MATERIAL FOR THIS TASK:
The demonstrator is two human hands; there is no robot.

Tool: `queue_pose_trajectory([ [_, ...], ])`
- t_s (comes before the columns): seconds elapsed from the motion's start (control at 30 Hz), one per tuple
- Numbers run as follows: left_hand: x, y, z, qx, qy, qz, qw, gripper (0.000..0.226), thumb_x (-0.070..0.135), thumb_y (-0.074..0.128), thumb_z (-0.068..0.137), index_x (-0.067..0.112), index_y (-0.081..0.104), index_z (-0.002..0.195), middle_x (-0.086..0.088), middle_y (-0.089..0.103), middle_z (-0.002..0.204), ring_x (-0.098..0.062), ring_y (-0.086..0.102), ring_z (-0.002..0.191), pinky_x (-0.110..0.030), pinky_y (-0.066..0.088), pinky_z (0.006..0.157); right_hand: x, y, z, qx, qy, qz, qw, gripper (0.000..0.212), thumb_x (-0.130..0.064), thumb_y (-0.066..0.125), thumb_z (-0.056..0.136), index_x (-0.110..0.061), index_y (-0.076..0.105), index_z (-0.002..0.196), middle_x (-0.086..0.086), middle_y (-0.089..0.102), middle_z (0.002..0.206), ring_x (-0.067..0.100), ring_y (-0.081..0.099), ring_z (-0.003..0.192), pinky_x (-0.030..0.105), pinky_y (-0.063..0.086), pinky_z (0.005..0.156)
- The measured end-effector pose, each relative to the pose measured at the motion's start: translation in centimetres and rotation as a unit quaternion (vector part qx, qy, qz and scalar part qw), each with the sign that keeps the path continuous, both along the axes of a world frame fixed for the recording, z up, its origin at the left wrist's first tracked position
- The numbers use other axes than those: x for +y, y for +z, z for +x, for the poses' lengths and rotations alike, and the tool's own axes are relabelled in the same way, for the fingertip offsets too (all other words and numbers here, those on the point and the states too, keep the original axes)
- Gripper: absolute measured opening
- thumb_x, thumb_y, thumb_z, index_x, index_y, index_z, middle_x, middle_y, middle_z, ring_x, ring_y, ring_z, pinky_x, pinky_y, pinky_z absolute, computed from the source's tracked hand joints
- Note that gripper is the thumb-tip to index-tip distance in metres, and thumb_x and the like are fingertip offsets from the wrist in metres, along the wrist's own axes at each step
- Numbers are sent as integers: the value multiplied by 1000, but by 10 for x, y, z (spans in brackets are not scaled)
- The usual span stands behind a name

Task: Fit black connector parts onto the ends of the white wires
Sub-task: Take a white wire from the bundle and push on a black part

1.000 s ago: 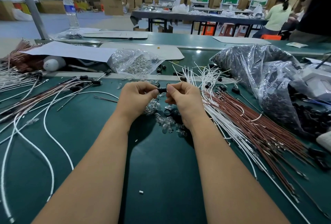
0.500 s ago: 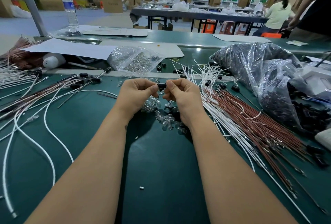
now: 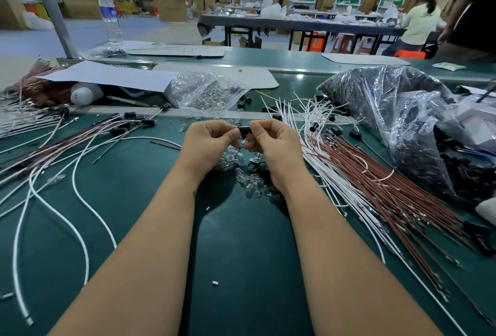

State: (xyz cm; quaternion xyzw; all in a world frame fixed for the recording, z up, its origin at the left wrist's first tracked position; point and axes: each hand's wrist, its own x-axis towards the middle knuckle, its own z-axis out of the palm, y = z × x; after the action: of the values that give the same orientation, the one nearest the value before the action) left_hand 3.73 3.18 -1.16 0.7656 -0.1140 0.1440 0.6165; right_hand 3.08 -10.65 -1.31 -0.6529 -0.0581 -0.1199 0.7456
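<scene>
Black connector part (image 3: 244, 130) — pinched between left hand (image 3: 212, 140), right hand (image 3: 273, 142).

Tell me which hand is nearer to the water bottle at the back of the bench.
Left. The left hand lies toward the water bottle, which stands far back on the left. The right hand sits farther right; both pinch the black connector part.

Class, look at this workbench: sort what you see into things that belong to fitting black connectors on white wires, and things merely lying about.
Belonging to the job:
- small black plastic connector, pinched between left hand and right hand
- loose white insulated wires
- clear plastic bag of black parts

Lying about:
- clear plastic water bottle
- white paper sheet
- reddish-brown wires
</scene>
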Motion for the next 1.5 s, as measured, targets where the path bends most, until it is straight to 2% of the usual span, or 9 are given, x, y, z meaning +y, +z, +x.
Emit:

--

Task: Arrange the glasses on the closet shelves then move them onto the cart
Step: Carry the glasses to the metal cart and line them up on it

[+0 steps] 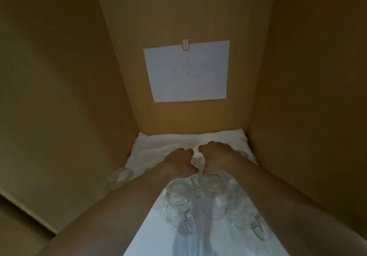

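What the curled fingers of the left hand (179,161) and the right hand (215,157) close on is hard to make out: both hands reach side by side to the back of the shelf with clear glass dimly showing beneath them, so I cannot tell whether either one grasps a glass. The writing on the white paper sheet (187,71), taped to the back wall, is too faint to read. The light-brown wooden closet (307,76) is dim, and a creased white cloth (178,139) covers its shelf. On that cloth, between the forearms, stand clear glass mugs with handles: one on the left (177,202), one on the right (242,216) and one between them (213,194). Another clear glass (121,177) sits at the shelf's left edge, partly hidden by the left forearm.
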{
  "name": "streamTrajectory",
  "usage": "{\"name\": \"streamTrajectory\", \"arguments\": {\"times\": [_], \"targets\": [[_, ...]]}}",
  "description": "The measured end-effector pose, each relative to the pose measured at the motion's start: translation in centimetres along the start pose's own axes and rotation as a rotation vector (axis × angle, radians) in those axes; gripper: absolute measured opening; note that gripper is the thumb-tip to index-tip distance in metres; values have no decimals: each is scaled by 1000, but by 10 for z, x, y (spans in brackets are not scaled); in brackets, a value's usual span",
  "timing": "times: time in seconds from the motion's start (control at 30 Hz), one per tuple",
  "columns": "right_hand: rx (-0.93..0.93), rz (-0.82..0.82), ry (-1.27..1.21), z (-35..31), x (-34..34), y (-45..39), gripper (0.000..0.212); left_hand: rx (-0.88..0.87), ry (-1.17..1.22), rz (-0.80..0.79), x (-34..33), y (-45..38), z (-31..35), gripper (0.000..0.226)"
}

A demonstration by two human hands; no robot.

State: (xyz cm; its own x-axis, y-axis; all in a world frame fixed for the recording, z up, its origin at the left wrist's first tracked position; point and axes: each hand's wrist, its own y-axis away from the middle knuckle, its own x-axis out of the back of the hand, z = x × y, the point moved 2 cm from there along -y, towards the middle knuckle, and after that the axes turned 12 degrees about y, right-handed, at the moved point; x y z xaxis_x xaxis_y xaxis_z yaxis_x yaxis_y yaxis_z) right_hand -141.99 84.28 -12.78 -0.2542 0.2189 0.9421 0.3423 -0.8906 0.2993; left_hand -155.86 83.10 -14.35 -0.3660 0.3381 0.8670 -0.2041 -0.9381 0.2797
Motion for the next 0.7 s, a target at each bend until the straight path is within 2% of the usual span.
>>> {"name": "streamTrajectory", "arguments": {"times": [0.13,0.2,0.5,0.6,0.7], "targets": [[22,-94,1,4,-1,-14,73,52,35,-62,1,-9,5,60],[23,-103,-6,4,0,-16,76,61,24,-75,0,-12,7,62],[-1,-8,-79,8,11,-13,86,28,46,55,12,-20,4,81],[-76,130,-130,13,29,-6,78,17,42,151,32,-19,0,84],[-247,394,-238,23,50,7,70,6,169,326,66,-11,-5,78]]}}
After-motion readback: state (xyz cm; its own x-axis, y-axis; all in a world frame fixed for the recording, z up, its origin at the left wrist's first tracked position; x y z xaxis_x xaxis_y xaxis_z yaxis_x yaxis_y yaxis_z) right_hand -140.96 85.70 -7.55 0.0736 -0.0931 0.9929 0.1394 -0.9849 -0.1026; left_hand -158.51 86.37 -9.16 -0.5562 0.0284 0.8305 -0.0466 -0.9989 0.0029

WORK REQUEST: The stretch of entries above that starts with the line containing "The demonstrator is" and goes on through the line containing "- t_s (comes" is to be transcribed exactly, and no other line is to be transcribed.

RESULT OF THE TASK:
The demonstrator is two human hands; there is no robot.

Tool: `queue_pose_trajectory([ [_, ...], ])`
- t_s (comes before the columns): seconds elapsed from the motion's start (control at 30 Hz), one per tuple

The exercise has been answered in full.